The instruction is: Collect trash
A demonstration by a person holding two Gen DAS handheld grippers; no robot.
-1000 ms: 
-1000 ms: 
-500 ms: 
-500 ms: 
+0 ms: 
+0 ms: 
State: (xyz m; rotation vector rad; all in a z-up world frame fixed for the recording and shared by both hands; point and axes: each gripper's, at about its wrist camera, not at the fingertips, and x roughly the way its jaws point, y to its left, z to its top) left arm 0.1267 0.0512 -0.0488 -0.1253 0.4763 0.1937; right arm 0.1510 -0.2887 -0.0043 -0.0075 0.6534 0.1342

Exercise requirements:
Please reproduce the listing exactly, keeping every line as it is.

Result of the task:
The instruction is: Collect trash
A demonstration by a person holding two Gen DAS handheld grippers; no robot.
-1000 ms: 
-1000 ms: 
-500 ms: 
-500 ms: 
+0 ms: 
+0 ms: 
State: (xyz m; rotation vector rad; all in a z-up world frame fixed for the recording and shared by both hands; point and axes: each gripper's, at about its wrist camera, not at the fingertips, and x roughly the way its jaws point, y to its left, z to its top) left arm 0.1267 0.0512 -0.0488 -0.1253 0.4763 0.1937; right arm 0.1510 -0.2887 -0.0043 -0.0075 0.6534 0.1342

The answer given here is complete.